Busy queen bees maintain genetic diversity, health of their colonies

Researcher Zachary Huang discovered that queen bees will mate with nearly 100 males to ensure genetic diversity in the colony.

Zachary Huang's team found queen bees are crucial for avoiding inbreeding.

By mating with nearly 100 males, queen bees on isolated islands avoid inbreeding and keep colonies healthy.

These findings, published in a recent issue of PLoS ONE, focused on giant honey bee colonies on Hainan Island, off the coast of China. Because these bees have long been separated from their continental cousins, it was thought that the island bees would be prime candidates for inbreeding and have very different genes, said MSU AgBioResearch scientist Zachary Huang.

“We believed that the island bees would show evidence of the founder effect  -- random genetic changes in an isolated population -- on a unique sex determination gene from the mainland bees,” said Huang, an associate professor in the MSU Department of Entomology.  “At first we were surprised when we couldn’t document this effect. Looking at it further, I asked myself, ‘Why didn’t I think of this before?’”

Compared with bees, humans have a rather simplistic sex-determination process. In females, the two sex-determination chromosomes are the same, and in males the two chromosomes are different. The chromosome from the male determines the sex of the offspring. With bees, however, the combinations of complementary sex determination genes, or CSDs, determine the sex and the societal role of the bees.

One particular gene can have alleles – the “flavors” of genes. In humans, they dictate hair and eye color. In bees, they are responsible for creating females (worker bees), fertile males (that mate with the queen) or infertile males (diploid males, which serve no purpose).

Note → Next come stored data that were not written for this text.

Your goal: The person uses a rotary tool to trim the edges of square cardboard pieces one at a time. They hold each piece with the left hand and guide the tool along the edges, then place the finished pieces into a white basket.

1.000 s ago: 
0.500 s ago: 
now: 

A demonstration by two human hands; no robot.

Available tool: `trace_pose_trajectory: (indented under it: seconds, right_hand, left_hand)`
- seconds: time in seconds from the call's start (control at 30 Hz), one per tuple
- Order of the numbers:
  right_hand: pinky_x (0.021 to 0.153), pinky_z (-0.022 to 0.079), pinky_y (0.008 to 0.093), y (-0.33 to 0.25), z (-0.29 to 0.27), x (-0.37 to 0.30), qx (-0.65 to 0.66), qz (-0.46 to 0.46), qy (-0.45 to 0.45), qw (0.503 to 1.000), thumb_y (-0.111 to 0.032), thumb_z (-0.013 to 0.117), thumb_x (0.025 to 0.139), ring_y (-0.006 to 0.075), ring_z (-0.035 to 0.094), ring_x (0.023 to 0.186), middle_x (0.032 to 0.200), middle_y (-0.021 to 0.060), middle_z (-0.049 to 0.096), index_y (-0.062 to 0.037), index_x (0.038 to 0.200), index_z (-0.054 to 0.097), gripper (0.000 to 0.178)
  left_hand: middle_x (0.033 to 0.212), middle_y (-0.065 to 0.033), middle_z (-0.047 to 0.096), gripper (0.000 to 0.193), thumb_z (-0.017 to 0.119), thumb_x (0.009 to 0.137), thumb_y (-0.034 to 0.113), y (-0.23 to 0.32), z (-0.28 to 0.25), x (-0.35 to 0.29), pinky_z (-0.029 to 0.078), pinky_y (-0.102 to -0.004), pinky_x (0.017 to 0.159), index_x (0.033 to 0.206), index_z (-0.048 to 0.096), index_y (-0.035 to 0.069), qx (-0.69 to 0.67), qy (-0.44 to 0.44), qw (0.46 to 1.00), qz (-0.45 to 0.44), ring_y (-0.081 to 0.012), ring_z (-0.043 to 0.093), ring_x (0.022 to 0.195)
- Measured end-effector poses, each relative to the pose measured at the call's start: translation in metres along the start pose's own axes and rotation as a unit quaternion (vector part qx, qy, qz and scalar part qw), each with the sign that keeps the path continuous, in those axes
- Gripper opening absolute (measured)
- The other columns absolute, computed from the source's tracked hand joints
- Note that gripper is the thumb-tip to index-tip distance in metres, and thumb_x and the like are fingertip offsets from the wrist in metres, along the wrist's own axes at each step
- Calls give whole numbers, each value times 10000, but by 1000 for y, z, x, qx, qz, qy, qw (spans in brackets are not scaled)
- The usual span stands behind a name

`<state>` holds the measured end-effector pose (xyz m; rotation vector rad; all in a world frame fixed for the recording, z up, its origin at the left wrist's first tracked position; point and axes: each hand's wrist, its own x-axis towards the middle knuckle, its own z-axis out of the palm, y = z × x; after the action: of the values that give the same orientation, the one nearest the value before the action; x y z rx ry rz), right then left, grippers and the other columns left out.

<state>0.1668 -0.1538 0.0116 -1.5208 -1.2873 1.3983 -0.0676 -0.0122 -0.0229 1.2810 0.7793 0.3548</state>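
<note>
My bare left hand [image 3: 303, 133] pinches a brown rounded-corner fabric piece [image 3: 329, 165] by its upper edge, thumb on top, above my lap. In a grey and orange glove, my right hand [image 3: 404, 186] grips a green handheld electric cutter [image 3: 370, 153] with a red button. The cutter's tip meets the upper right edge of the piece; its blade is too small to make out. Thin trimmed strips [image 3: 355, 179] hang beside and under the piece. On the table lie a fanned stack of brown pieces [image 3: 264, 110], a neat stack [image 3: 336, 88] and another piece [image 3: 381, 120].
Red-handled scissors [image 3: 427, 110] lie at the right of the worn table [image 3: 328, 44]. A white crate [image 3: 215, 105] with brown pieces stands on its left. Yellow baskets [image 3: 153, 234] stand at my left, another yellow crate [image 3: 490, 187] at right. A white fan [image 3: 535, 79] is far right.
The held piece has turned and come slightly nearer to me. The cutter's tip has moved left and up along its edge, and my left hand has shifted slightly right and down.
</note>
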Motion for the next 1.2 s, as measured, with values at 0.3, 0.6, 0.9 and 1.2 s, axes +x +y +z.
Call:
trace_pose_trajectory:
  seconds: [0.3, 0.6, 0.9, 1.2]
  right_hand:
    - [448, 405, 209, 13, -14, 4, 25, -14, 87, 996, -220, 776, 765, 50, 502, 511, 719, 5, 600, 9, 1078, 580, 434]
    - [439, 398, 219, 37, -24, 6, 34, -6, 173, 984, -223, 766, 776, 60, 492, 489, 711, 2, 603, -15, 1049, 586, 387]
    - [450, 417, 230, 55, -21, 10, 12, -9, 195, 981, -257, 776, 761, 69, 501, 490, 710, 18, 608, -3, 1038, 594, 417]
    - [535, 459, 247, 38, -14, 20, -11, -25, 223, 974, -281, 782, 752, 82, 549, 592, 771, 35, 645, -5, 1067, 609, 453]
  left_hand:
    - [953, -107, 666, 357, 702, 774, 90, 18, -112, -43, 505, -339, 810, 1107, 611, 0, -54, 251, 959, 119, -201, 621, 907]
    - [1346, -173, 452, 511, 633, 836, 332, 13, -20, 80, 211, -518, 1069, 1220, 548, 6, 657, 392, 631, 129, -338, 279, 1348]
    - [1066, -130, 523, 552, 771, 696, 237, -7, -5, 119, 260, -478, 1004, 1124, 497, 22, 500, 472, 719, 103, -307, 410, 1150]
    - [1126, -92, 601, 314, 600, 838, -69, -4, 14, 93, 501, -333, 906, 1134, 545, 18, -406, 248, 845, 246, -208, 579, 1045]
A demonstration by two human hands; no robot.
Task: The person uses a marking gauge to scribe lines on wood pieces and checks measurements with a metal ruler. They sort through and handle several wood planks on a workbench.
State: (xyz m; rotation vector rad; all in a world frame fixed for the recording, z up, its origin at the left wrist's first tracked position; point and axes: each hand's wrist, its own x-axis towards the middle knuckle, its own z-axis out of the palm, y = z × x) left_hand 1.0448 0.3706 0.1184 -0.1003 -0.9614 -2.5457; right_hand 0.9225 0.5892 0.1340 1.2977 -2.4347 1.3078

The ‘Eureka’ moment came once Huang estimated the bees’ mating habits and the potential of CSD allele combinations. That’s when he understood why he couldn’t confirm the founder effect. Keeping the CSD mix diverse is one of the keys to maintaining a healthy hive, Huang said.

The island queens carry around 40 CSD alleles. Because each one mates with nearly 100 males – each also harboring around 40 alleles – the high number of healthy genetic combinations keeps the gene pool diverse. By using natural selection to create healthy offspring, the bees perpetuate a healthy colony.

In comparison, if the island bees adopted the breeding habits of fire ants, with queens mating with a single male, inbreeding could wreck the off-shore clades, distinct populations of bees. The devastating change would reduce the fitness of the hive, decreasing the female workforce, and lowering the number of mating males.

What would be left would be an unhealthy hive with higher numbers of diploid or infertile males, with the same alleles, Huang said.

By extending his research beyond Hainan Island, Huang found evidence that the island wasn’t an isolated case.

“We failed to find any clustering of the bees’ CSD alleles according to their geographical origin -- the Hainan and mainland bees did not form separate clades,” he said. “Previously published CSD sequences also failed to show any unique clade-forming in the Philippines and Malaysia.”